Requirement –
When the records are reproduced, each one must match exactly, and no picture may be kept.

Items from a dataset:
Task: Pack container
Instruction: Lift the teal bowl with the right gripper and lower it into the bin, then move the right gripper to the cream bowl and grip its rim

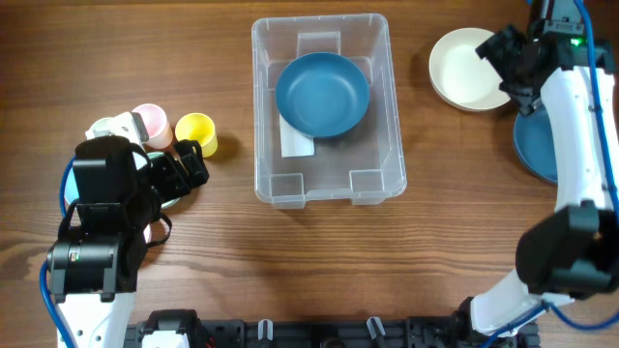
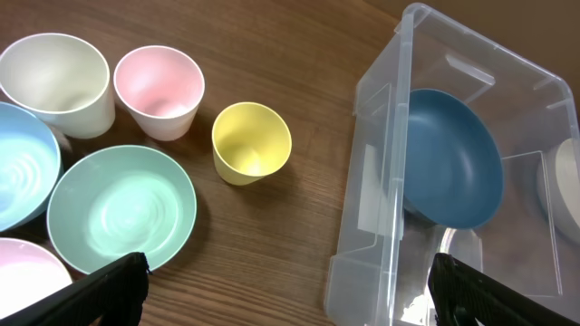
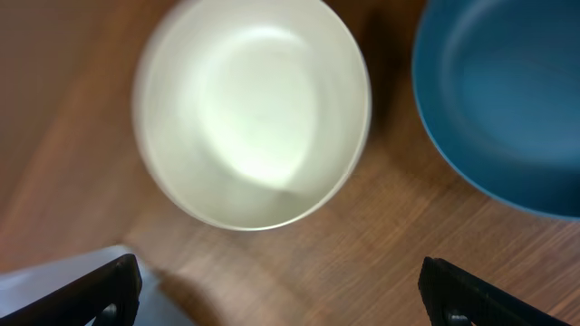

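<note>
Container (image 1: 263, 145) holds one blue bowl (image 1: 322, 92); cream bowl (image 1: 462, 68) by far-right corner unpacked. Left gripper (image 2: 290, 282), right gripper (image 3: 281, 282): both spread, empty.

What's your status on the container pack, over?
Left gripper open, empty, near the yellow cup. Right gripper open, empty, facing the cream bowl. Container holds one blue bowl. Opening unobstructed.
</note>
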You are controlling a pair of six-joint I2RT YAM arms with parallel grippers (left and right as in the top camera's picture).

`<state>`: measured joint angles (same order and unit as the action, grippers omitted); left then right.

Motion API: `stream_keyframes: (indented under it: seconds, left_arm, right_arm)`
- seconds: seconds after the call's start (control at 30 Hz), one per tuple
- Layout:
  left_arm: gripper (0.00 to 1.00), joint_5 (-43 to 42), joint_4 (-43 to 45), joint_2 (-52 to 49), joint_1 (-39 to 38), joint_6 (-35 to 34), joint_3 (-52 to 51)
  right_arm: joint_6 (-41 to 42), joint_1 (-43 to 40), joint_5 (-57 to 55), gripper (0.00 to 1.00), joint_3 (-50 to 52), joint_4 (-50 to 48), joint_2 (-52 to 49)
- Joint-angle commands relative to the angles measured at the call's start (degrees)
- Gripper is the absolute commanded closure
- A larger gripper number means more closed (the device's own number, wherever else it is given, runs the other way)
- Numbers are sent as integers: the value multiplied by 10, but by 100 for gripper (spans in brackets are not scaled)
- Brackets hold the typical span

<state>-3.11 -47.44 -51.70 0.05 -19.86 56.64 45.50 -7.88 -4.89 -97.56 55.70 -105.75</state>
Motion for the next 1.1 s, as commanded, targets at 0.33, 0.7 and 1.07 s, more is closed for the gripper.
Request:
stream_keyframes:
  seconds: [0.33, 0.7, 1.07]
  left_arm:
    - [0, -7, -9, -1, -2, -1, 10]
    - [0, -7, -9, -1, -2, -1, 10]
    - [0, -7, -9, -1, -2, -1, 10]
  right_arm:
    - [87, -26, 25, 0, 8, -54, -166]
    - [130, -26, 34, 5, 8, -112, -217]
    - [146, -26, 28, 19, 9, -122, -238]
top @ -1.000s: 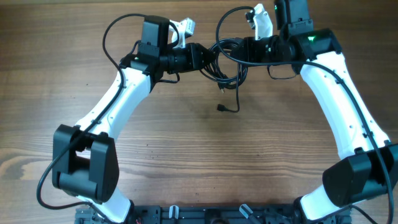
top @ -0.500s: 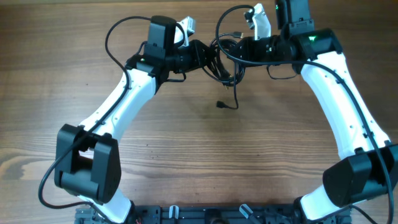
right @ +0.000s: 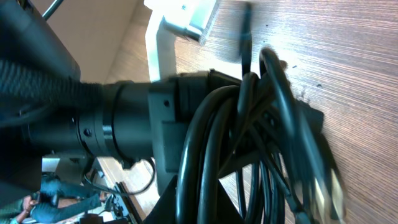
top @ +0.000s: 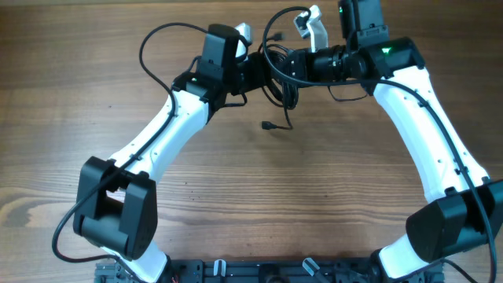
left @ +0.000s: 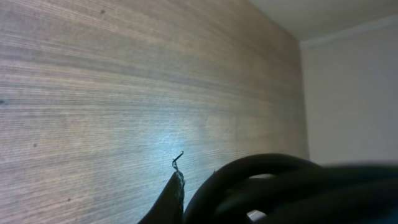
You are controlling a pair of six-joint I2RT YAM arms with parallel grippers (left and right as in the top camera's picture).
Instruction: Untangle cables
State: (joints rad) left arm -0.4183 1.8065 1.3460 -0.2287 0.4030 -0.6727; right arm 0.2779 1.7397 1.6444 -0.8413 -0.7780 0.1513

Expected answer –
Task: Pack container
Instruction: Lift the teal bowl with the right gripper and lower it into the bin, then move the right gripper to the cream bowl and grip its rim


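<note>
Container (image 1: 263, 145) holds one blue bowl (image 1: 322, 92); cream bowl (image 1: 462, 68) by far-right corner unpacked. Left gripper (image 2: 290, 282), right gripper (image 3: 281, 282): both spread, empty.

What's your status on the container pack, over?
Left gripper open, empty, near the yellow cup. Right gripper open, empty, facing the cream bowl. Container holds one blue bowl. Opening unobstructed.
</note>
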You are controlling a pair of six-joint I2RT YAM arms with parallel grippers (left and right as in the top camera's picture).

`<state>`: measured joint angles (same order and unit as the action, grippers omitted); left then right.

Motion API: `stream_keyframes: (indented under it: seconds, left_arm, right_arm)`
- seconds: seconds after the call's start (control at 30 Hz), one per tuple
- Layout:
  left_arm: gripper (0.00 to 1.00), joint_5 (-43 to 42), joint_4 (-43 to 45), joint_2 (-52 to 49), joint_1 (-39 to 38), joint_6 (-35 to 34), joint_3 (-52 to 51)
  right_arm: joint_6 (-41 to 42), joint_1 (-43 to 40), joint_5 (-57 to 55), gripper (0.00 to 1.00), joint_3 (-50 to 52), joint_4 (-50 to 48), joint_2 (-52 to 49)
- Joint-angle commands relative to the angles measured at the call's start (degrees)
- Gripper is the absolute commanded closure
- A larger gripper number means more closed (the device's own number, wherever else it is given, runs the other way)
- Numbers are sent as integers: the value multiplied by 10, but by 100 for gripper (spans in brackets are not scaled)
- Brackets hold the typical span

<state>-3.11 -47.44 -51.70 0.05 -19.86 56.64 45.50 -7.88 -4.89 -97.56 55.70 -105.75</state>
Motion for the next 1.1 s, as commanded, targets at 0.33, 0.7 and 1.07 s, more is closed for the gripper.
Request:
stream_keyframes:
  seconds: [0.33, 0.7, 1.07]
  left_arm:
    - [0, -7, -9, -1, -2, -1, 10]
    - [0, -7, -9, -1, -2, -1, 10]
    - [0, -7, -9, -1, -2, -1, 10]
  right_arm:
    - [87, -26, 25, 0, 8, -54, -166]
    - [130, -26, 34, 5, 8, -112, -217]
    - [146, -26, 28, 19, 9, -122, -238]
top @ -1.000s: 
top @ -0.500s: 
right @ +0.000s: 
top @ +0.000s: 
left @ +0.000s: 
You are controlling a pair of six-joint I2RT YAM arms with parallel grippers (left and right as in the top camera's picture).
Instruction: Untangle cables
State: (joints rad) left arm -0.4183 1.8065 1.3460 -0.2287 0.4030 -0.6727; right arm 0.2779 1.7397 1.6444 -0.8413 -0.7780 0.1513

This exercise has nothing further to it.